| DIRECTIONS FOR THIS TASK |
Where a picture appears, leave it out, and transcribe all the lines below exactly.

| SUPPLIED MATERIAL |
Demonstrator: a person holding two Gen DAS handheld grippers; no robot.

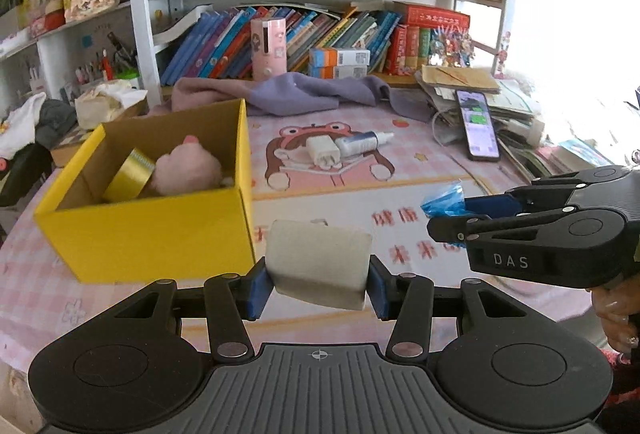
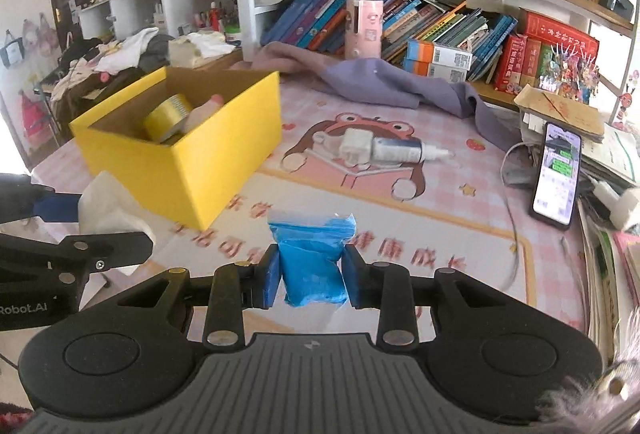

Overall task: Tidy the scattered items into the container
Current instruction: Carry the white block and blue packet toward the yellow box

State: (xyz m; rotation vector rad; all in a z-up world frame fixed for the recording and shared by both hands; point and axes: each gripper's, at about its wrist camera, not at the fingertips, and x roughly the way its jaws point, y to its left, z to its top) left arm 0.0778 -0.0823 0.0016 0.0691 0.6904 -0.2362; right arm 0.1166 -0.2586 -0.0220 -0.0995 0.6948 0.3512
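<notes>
My left gripper (image 1: 318,284) is shut on a white tissue pack (image 1: 320,262), held above the mat just right of the yellow box (image 1: 152,230). The box holds a roll of yellow tape (image 1: 130,176) and a pink plush toy (image 1: 188,170). My right gripper (image 2: 310,276) is shut on a blue plastic packet (image 2: 312,258), in front of the yellow box (image 2: 188,174). That right gripper (image 1: 444,218) also shows at the right of the left wrist view with the blue packet (image 1: 442,200). A white charger (image 1: 323,150) and a small white bottle (image 1: 362,142) lie together on the mat beyond.
A purple cloth (image 1: 304,94) lies at the back of the pink mat (image 2: 440,218). A phone (image 1: 478,126) leans on a pile of papers and books at the right. Bookshelves stand behind, with a pink canister (image 1: 269,48). Clothes heap at the far left.
</notes>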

| ANSWER TO THIS PROBLEM |
Demonstrator: a person holding two Gen DAS handheld grippers; no robot.


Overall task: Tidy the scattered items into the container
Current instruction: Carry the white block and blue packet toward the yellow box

State: (xyz m; rotation vector rad; all in a z-up world frame fixed for the recording and shared by both hands; point and axes: each gripper's, at about its wrist camera, not at the fingertips, and x roughly the way its jaws point, y to its left, z to its top) left arm 0.0778 -0.0823 0.0016 0.0691 0.6904 -0.2362; right arm 0.1166 -0.2586 -0.0220 -0.0995 0.6948 0.3512
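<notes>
My left gripper (image 1: 318,284) is shut on a white tissue pack (image 1: 320,262), held above the mat just right of the yellow box (image 1: 152,230). The box holds a roll of yellow tape (image 1: 130,176) and a pink plush toy (image 1: 188,170). My right gripper (image 2: 310,276) is shut on a blue plastic packet (image 2: 312,258), in front of the yellow box (image 2: 188,174). That right gripper (image 1: 444,218) also shows at the right of the left wrist view with the blue packet (image 1: 442,200). A white charger (image 1: 323,150) and a small white bottle (image 1: 362,142) lie together on the mat beyond.
A purple cloth (image 1: 304,94) lies at the back of the pink mat (image 2: 440,218). A phone (image 1: 478,126) leans on a pile of papers and books at the right. Bookshelves stand behind, with a pink canister (image 1: 269,48). Clothes heap at the far left.
</notes>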

No further output is needed here.